If the government is going to pay for these drugs, it should keep close track of any adverse reactions, Cassels said. "We have methods in B.C. of tracking the effects of medicines," he said. "The introduction of new coverage of a very controversial drug without proper evaluation or monitoring is irresponsible."
Cassels said the risks of the drugs should not be compared to the risks of smoking, but to the risks of other methods of quitting smoking such as joining a support group, using nicotine-replacement therapies or quitting cold turkey.
The Tyee asked Minister de Jong how the government plans to monitor the outcomes for patients given the drugs.
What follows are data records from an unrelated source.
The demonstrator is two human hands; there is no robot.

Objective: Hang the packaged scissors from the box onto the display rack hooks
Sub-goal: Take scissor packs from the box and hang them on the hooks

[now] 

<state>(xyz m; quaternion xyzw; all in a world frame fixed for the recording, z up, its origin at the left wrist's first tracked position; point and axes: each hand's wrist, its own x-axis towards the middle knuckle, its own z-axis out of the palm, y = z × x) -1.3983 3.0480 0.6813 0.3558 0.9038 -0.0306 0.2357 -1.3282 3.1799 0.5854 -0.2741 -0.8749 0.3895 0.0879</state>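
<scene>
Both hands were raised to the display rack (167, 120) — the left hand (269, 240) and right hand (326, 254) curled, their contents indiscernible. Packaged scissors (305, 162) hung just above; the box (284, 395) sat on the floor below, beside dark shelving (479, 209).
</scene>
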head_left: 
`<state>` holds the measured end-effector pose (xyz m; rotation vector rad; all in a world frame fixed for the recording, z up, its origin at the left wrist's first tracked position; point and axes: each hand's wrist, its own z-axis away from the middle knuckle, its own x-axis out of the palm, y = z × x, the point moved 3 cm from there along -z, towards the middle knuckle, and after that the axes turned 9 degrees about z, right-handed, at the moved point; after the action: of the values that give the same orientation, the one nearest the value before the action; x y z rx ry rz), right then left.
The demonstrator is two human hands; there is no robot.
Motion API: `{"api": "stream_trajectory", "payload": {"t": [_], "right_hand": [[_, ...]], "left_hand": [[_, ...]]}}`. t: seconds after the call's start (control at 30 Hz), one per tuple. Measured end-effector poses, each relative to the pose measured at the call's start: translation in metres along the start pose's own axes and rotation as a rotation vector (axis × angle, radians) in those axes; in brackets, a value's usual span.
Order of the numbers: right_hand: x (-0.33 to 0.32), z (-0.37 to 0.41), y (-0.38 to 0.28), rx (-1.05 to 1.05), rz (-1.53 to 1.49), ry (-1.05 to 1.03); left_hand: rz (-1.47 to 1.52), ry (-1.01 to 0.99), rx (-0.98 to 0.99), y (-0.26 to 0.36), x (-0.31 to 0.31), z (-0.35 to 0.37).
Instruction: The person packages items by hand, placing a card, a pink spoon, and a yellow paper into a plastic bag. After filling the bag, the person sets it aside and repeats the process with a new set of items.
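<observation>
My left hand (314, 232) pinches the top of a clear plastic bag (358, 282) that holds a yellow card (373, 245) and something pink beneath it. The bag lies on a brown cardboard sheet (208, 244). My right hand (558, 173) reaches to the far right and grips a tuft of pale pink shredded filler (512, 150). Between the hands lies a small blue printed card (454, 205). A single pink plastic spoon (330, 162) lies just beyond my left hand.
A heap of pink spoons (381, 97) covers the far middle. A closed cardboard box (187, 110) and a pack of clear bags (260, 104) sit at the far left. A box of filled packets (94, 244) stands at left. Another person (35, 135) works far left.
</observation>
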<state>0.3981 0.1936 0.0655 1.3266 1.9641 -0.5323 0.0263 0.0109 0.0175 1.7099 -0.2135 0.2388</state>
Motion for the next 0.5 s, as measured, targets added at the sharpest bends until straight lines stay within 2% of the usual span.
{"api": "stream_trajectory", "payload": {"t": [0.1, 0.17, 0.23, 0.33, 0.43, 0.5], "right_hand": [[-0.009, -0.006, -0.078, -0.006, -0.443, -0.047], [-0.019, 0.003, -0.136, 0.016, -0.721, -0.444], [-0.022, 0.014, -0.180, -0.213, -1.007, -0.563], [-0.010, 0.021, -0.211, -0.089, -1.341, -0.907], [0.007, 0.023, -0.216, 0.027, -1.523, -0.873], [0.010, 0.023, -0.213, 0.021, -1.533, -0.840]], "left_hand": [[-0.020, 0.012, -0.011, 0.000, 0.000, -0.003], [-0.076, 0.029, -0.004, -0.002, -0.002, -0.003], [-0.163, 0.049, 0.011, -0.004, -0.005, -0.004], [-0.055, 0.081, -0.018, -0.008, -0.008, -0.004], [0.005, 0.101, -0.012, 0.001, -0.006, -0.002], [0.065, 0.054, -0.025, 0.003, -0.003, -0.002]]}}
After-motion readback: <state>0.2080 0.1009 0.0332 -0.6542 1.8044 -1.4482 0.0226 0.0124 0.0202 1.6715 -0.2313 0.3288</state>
"We monitor smoking on a regular basis and of course B.C. leads the nation, but we're still at 15 per cent," he said. "If we could drop that to 12 per cent even, the medium and long-term savings are significant."
There's a financial incentive for the government to reduce smoking, and it's good for individuals and families, too, he said. "The ultimate test of success is whether fewer people are smoking and we'll be monitoring that closely."
In other words, while the government plans to continue monitoring smoking rates, there appears to be no plan to watch for any increase in the number of adverse reactions from wider use of the prescription drugs they are funding.
Smoking-related health costs top $600 million
According to the province's announcement, 6,000 British Columbians a year die from tobacco use, costing the health care system some $605 million a year.
The B.C. Medical Association's president-elect Nasir Jetha supported the government's announcement, including the funding for "stop-smoking medications," saying it was "great news for the 70 per cent of B.C. smokers who are wanting to quit."
He did not respond to questions by publication time.
Questions sent to Jetha about adverse reactions, relative risks and doctors' prescribing practices did generate a response from a BCMA spokesperson. "The answers to your questions are probably best answered by a general practitioner," wrote Sharon Shore. "Dr. Jetha is a pediatrician and as such would have (one would hope) little cause to prescribe stop smoking medications to his small patients and therefore would not know the details of the specific medications you are asking about."